Start of Block
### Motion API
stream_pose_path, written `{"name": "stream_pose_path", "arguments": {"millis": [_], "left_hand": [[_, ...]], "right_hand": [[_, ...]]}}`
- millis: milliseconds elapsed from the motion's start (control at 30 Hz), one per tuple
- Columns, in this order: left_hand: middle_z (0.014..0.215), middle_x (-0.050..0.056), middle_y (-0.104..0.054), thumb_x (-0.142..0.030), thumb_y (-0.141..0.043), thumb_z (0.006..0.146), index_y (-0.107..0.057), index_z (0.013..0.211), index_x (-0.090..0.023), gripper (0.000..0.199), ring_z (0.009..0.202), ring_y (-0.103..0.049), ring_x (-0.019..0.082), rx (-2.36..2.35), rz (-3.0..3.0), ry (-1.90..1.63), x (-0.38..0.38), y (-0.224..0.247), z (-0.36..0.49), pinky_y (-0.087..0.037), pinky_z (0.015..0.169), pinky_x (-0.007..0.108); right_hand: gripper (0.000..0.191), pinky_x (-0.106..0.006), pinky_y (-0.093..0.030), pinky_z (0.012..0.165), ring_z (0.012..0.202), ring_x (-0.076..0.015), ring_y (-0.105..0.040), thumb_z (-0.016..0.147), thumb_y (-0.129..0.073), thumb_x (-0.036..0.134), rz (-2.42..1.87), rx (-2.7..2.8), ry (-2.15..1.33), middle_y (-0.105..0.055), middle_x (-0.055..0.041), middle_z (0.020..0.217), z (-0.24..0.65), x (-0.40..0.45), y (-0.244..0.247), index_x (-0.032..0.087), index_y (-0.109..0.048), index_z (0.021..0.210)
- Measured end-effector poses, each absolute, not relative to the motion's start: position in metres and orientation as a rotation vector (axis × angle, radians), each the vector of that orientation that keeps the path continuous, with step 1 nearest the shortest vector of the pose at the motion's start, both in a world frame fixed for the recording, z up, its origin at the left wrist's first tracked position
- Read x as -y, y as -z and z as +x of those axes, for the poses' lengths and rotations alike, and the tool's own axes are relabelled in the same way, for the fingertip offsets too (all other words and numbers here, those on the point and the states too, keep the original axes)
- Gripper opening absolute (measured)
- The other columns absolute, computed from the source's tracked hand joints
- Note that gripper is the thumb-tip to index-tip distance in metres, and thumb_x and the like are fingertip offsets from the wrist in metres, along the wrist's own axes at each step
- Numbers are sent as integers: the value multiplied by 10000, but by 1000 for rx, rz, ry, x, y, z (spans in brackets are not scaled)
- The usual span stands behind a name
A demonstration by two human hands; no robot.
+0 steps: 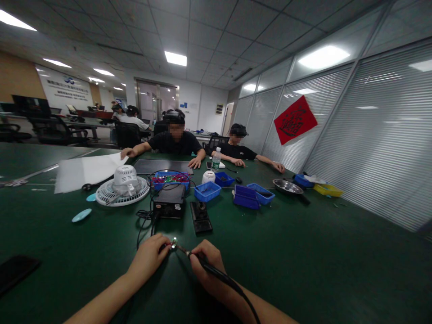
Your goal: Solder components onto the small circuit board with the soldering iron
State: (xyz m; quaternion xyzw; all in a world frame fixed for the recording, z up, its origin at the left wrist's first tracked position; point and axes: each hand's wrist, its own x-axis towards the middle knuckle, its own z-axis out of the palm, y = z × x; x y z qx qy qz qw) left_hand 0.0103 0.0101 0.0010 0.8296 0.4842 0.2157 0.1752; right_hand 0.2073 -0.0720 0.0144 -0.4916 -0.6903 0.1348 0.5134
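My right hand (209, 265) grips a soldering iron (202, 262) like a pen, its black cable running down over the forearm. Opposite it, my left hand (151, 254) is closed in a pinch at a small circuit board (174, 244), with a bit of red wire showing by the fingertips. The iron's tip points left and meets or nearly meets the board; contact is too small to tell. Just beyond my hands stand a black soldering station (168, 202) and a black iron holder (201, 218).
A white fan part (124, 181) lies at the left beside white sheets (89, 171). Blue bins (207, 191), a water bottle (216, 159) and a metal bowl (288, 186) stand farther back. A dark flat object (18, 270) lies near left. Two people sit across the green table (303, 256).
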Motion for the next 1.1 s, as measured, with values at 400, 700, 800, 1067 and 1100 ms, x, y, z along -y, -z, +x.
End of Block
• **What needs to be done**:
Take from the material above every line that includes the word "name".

• **Completed exercise**:
stream_pose_path, written `{"name": "stream_pose_path", "arguments": {"millis": [_], "left_hand": [[_, ...]], "right_hand": [[_, ...]]}}`
- The usual span stands behind a name

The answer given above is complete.